La mégère a ses nerfs
Comme d’autres leur vapeur
Les machines par exemple
Ou les voix mécaniques
La mégère griffe les murs
En se disant que cela ne sert à rien
Comme cache misère il y a mieux
Ou moins.
Elle se rend compte que l’addition est surtaxée
Qu’on l’a volée tout ce temps passé au comptoir
A liquider des compotes amères
Oui mais voilà, il faut payer
Et quand elle fouille ses poches
Elle n’entend plus que le bruit sec de sa monnaie
De singe …

***

Il arrive les mains vides
Trop ouvertes pour retenir le sable
Bras ballants inutiles
Qui ne soutiennent pas même la thèse du néant
Son pas mécanique l’éloigne du vivant
De ces yeux s’échappent pourtant un éclair
Et ses lèvres s’entrouvrent sur l’espérance d’un son
Dont le vent s’empare pour l’offrir à la nuit
À l’instant où la lune par son rayonnement
Étreint le lac où se dessine une danse vibrante
***

Les jours de peu de mots il arrive de rêver
D’une balade noire et blanche
A l’abri du jour, sous un parajour aux baleines fraîches ;
D’un amour noctambule
Qui caresserait le cuir de nos bottines en fermant les yeux
flatterait le flanc de deux chevaux blancs
Et ferait rimer « amour » avec « toujours » ;
D’une place en corbeille
Pour n’être plus qu’une rose au parfum enivrant ;
D’une corde tendue au-dessus de nos cœurs ;
D’un théâtre sonore adouci de velours …

Dans l’ordre des passagers en ciel : 4Z, bibi ,Ecaircie, Elisa

5 réponses sur “Se taire pendant la traversée des nuages,”

  1. Phoenixs dit :

    Quand on prend un vol nuageux il faut s’attendre à croiser des passagers aux mains de sable qui rêvent à la fois de se terre et de s’envoler sous le ballet nocturne d’une lune crevée mais vaillante, il faut s’attendre aussi à les voir plus vivants que morts, songeurs et affamés despoirs denses où vivre s’accorde harmonieusement avec libre…
    Ces petits bouts de fin de semaine mériteraient un recueil rassembleur du  » écrire ensemble « .

  2. Phoenixs dit :

    Pourquoi pas « despoir » dans le fond parfait contraire du désespoir 😉
    Sinon pour les puristes  » d’espoirs  » reste valable.

  3. Elisa-R dit :

    La « thèse du néant », « l’addition surtaxée », « on repousse ainsi sa mort »…Trois exemples des trésors qui grouillent dans ces rencontres du vendredi.

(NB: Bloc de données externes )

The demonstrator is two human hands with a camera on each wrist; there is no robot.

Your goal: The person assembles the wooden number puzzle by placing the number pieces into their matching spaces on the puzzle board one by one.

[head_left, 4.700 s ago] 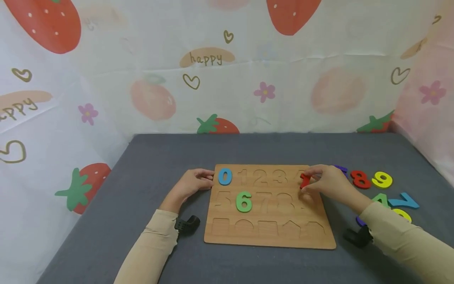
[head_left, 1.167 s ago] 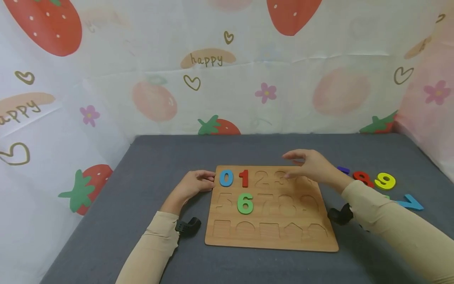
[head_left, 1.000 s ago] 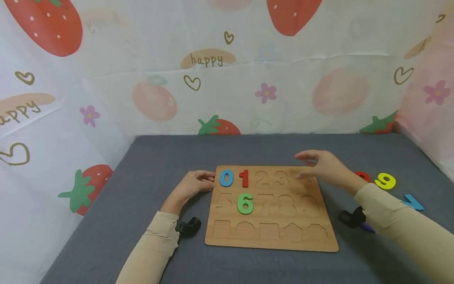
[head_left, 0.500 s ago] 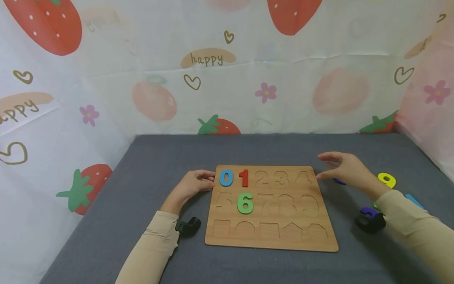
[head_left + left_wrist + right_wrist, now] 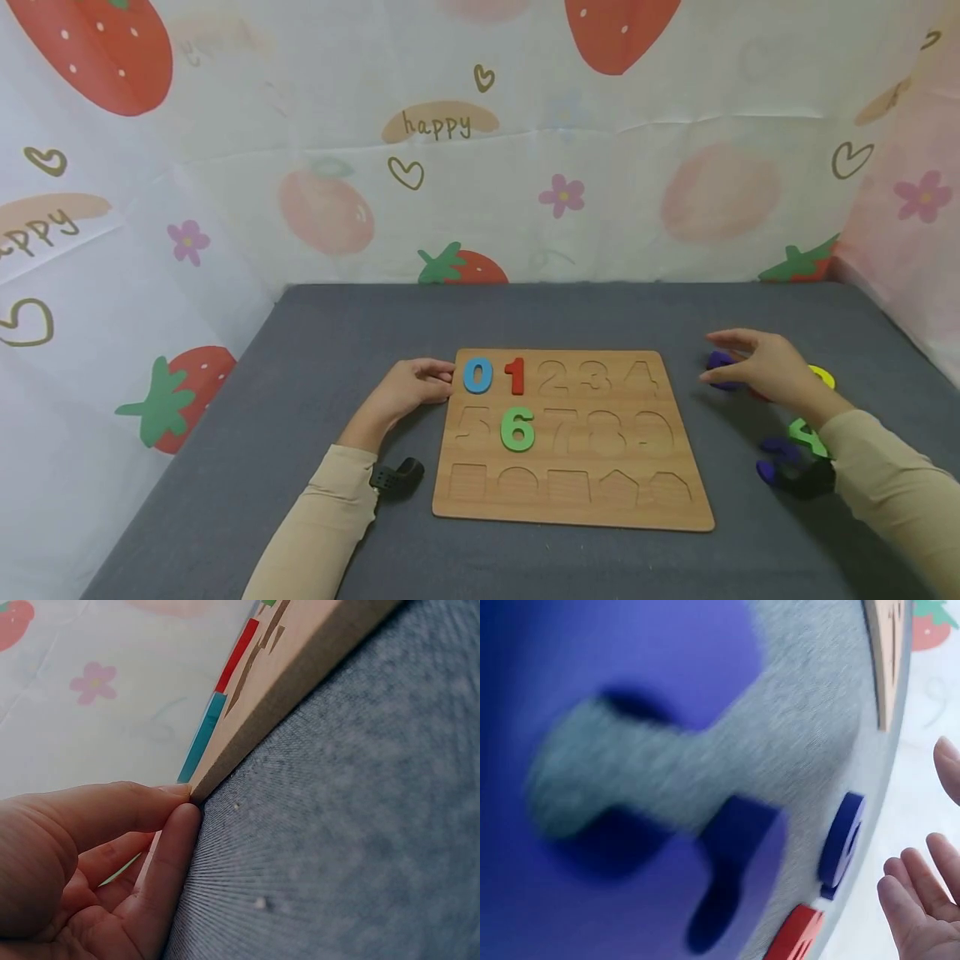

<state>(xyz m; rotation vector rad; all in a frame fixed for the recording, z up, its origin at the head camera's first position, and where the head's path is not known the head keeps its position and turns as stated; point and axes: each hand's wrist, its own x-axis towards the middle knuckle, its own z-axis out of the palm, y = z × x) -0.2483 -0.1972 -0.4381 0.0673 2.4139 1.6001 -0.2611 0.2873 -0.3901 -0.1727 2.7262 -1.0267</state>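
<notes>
My left hand [image 5: 411, 387] pinches the upper left corner of a wooden number puzzle board [image 5: 562, 511] between thumb and fingertips. A blue 0 [image 5: 468, 377], a red 1 [image 5: 517, 380] and a green 6 [image 5: 507, 429] sit in its recesses. Right of the board, my right hand [image 5: 768, 367] hovers with thumb and fingers apart, holding nothing. Just by its fingertips lies a purple number piece [image 5: 720, 362], partly hidden. The right wrist view shows that purple piece [image 5: 842, 841] with a red piece [image 5: 799, 934] beside it, both apart from the fingers.
A yellow piece [image 5: 827, 377], a green 4 [image 5: 804, 435] and a dark purple piece [image 5: 778, 450] lie around the right forearm, partly covered by it and the wrist camera [image 5: 813, 482]. Grey cloth [image 5: 360, 325] covers the table; a printed curtain [image 5: 480, 208] stands behind.
The red 1, earlier pinched in my right hand, now sits in the board's top row. The empty right hand has moved rightward off the board to the loose pieces. My left hand stays put.
</notes>
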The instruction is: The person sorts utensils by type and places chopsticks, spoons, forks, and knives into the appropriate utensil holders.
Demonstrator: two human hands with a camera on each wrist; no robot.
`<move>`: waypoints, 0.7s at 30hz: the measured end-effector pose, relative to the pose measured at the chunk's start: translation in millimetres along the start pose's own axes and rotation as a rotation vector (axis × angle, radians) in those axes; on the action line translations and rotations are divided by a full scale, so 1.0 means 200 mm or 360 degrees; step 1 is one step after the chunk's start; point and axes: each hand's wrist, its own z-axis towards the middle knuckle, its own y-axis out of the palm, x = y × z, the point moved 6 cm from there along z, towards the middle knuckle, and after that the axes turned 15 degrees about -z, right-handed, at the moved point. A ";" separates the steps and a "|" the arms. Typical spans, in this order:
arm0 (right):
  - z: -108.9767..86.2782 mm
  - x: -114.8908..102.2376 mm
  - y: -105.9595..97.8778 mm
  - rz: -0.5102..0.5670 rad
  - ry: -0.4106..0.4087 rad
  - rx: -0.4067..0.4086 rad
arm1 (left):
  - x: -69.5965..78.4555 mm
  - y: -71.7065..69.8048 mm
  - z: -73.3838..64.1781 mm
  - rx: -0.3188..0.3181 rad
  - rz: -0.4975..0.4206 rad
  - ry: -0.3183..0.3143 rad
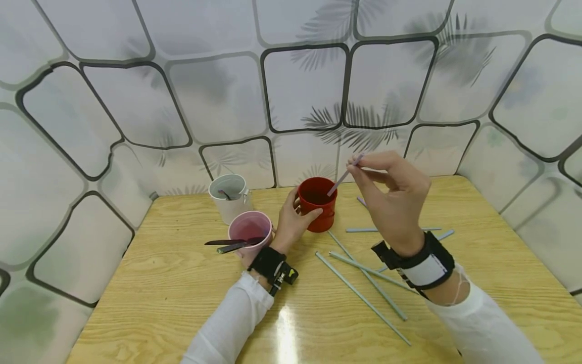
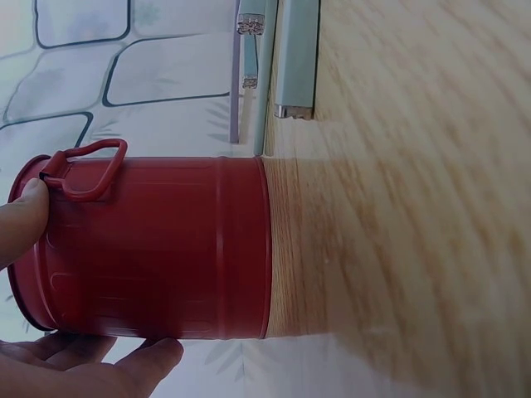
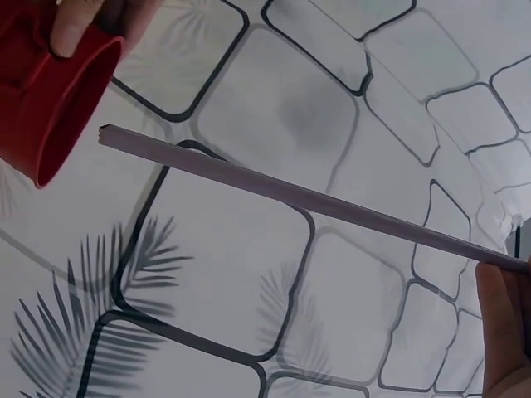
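My left hand [image 1: 292,222] grips a small red metal bucket [image 1: 325,218], thumb near the rim and fingers round the far side. In the left wrist view the bucket [image 2: 158,257] has a folded red wire handle [image 2: 106,178], and its base is right at the table top. Above and to the right, my right hand [image 1: 396,199] pinches one end of a thin lavender stick [image 1: 343,179] between thumb and fingertips. Slanting down to the left, its free end overlaps the bucket's opening in the head view. The right wrist view shows that stick end [image 3: 112,137] just outside the rim.
Several pale green sticks [image 1: 359,293] and blue sticks [image 1: 361,230] lie scattered on the wooden table [image 1: 150,298] at right. A pink bucket [image 1: 241,227] with dark utensils [image 1: 232,246] across its rim stands by my left wrist. Behind it is a white bucket [image 1: 225,207]. Patterned walls [image 1: 304,91] enclose the table.
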 end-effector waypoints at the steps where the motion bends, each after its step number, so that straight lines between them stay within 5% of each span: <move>1: -0.01 0.01 0.01 0.0000 -0.0003 -0.0016 | 0.00 0.00 0.00 0.0001 0.0001 0.0000; 10: -0.13 0.14 0.12 -0.0098 -0.0026 -0.0273 | -0.01 0.00 0.00 -0.0001 0.0013 -0.0017; 21: -0.25 0.25 0.22 -0.0181 0.0033 -0.0430 | 0.00 0.00 0.00 -0.0007 0.0035 -0.0034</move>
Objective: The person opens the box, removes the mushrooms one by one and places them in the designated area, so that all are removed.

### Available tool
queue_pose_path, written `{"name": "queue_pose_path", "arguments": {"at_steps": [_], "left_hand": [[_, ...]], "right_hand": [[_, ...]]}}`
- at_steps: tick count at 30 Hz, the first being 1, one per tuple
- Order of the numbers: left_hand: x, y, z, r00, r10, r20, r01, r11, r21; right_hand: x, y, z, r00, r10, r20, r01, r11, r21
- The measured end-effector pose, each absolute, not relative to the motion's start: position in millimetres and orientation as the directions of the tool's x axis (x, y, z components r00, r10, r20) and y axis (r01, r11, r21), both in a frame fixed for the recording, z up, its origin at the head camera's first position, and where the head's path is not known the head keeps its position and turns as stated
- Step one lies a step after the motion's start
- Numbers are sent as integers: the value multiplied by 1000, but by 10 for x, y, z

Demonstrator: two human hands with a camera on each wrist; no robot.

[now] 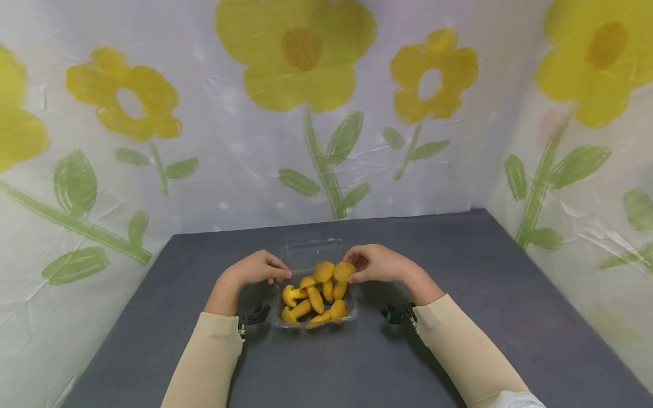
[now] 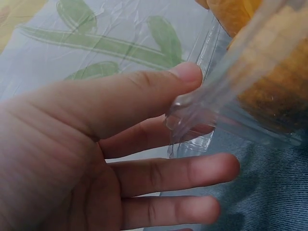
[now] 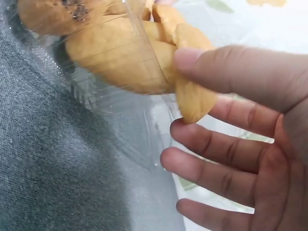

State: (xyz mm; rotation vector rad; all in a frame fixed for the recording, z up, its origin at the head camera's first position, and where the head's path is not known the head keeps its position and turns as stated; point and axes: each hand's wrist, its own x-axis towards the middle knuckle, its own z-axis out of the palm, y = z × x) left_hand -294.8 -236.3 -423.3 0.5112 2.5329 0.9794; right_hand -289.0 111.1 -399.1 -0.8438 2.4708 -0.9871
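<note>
A clear plastic container [image 1: 279, 324] with several yellow-brown mushrooms [image 1: 314, 296] in it sits at the middle of the table. Its transparent lid [image 1: 312, 253] is swung back on the far side. My left hand [image 1: 257, 267] pinches the container's left rim between thumb and forefinger; the left wrist view shows the clear plastic corner [image 2: 190, 113] there, the other fingers extended below. At the right side, my right hand [image 1: 381, 264] pinches the cap of a mushroom [image 1: 344, 271] that leans over the back right edge. In the right wrist view that cap [image 3: 195, 98] lies between thumb and fingers.
Dark grey cloth covers the table [image 1: 316, 368]. White sheets with painted yellow flowers [image 1: 302, 48] hang behind it and on both sides. Dark wrist cameras sit under the left wrist [image 1: 255, 315] and the right wrist [image 1: 397, 313], beside the container.
</note>
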Motion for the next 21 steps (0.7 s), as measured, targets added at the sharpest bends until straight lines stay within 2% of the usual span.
{"name": "queue_pose_path", "arguments": {"at_steps": [12,21], "left_hand": [[-2984,-2369,-4214,-871,443,-215,183,696,694],[-2977,-2374,-4207,-876,433,-213,184,707,683]], "right_hand": [[-2937,1236,-3909,-789,-614,-18,-427,570,-702],[-2943,1323,-3822,-801,-599,-27,-396,562,-726]]}}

    C’est une bonne idée un recueil, nous pourrions l’appeler « Despoirs et autres contraires »…

  4. Éclaircie dit :

    Ajoutons le parajour et le théâtre sonore sans oublier son velours…

    « un recueil rassembleur du » écrire ensemble « . »….et que dire des commentaires. Perles ajoutées aux trésors déposés.

  5. 4Z2A84 dit :

    La mégère à la fois derrière et devant le comptoir
    soutient la thèse du néant au lieu de boire.
    Quand elle compte ses sous ailleurs
    en salopette ou en tailleur
    on ne la cherche pas parmi
    les lacs les étangs et les golfes endormis
    ni dans un théâtre sonore adouci de velours
    où les somnambules font entre deux actes l’amour.